To get the prescription, I had to get a pap smear. I would later learn the gynecologist I went to at the time used a very outdated type of pap smear test that resulted in a lot of false positives. It came back as possibly positive for cervical cancer (which if you know anything about HPV, it’s super unlikely to get cervical cancer if you’ve never had sex). So I had to go in for a follow up: A follow-up in which the doctor invited medical students in without my consent while I was splayed open in stirrups so they could all have a look at my cervix through basically a small telescope. Then he took a biopsy of my cervix without asking if I was OK with it - cut a chunk out of it about the size of my fingernail (I saw it floating in the container he put it into) - with no numbing or anything. I screamed. He said it shouldn’t hurt. Then he complained about how much I was bleeding, asked a nurse to put a tampon in me to soak it up and left. I stumbled to the waiting room where my mom was. I cried and told her I felt like I’d been raped. This was my first experience with women’s reproductive health care.
I never went back to that doctor.
The hot new thing: studying the majority
Why did doctors think my IUD insertion or a colposcopy wouldn’t hurt? Maybe it’s because we haven’t studied women’s bodies in medicine nearly enough. Did you know women - who comprise 51% of the country’s population - weren’t included in most clinical trials in the United States until 1993?! Heart attacks have different symptoms in women. Hip replacement joints work differently in women. Medications have different levels of effectiveness among the sexes. Women have whole-ass internal organs men don’t that they just assume “shouldn’t hurt.”
“Failure to study medications and other interventions in a broad sampling of women has contributed to women experiencing adverse effects from medications at twice the rate of men.” It’s even worse for women of color.
I won’t event get into my recent visit to the museum of psychiatry in which some of the symptoms listed not so long ago for mental illness in women included “no interest in doing housework.”
Speaking of vaginas …
Another “whoopsie” in terms of not testing things that go in women’s bodies and what effects they might have: a new study just determined pretty much all commercially available tampons contain heavy metals like arsenic and lead. Quoth the news release from U.C. Berkeley on the study: “Tampons are of particular concern as a potential source of exposure to chemicals, including metals, because the skin of the vagina has a higher potential for chemical absorption than skin elsewhere on the body.”
If you are a regular reader of this blog, you will know that Facebook relentlessly advertised period underwear to me a couple years ago. While I was at first grossed out, all those targeted algorithms eventually wore me down, and I gave those washable, charcoal crotch-lined undies a shot. Turns out they’re amazing, I converted, and I’m no longer pumping arsenic up my baby chute.
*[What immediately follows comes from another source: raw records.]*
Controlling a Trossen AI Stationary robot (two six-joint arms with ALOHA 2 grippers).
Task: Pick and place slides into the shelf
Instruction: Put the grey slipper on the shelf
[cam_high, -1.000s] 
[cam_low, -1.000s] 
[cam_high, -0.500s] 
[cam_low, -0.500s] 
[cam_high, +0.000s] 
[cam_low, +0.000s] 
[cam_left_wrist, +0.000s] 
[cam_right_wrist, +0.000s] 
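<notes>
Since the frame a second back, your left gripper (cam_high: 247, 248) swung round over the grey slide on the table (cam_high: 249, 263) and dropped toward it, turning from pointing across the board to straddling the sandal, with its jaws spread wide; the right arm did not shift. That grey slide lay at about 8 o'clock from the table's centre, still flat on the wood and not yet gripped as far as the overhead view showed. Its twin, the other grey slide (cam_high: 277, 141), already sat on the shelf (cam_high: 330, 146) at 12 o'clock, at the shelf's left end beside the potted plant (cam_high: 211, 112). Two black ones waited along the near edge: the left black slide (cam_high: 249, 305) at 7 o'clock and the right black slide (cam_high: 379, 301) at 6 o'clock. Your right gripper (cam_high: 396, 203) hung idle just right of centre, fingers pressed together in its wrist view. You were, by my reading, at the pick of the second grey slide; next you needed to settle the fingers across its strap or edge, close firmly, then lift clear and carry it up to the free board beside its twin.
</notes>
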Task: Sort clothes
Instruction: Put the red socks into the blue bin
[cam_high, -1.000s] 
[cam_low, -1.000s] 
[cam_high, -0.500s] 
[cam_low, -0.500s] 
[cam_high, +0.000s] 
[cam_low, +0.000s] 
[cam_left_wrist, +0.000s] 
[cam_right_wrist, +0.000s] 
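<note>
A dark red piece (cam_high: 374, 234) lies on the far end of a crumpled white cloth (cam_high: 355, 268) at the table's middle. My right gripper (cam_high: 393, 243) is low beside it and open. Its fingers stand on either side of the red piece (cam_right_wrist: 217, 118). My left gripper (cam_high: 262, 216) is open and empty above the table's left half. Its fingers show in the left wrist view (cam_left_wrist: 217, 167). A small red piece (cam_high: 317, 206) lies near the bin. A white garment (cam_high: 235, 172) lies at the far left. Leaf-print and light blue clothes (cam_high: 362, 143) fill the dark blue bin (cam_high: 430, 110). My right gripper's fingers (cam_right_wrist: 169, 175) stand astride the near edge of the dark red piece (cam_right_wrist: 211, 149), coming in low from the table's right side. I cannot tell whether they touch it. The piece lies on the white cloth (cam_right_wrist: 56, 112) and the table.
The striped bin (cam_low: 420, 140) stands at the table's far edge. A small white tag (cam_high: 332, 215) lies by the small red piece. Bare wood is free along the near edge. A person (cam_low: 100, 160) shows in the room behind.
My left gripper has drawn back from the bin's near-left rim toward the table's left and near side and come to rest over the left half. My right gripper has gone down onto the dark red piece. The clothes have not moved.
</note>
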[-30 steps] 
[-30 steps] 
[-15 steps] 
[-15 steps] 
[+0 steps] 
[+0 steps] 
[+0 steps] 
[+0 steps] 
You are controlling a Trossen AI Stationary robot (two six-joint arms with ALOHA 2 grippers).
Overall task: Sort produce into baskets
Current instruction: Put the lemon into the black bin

Men, this is about you, too
Men, if this was all too much vagina/cervix/period talk for you to handle, that’s tough. Because women’s health is human health. Women’s reproductive organs are how you got here. It’s how your children got here. It’s what your mother, sisters, wives and friends deal with. If they’re not well, if they’re in pain that’s perfectly preventable, if they’re being told “it shouldn’t hurt,” that’s cause for concern for you, too. And if you want to give your lady a promo code for period underwear discounts, hit me up.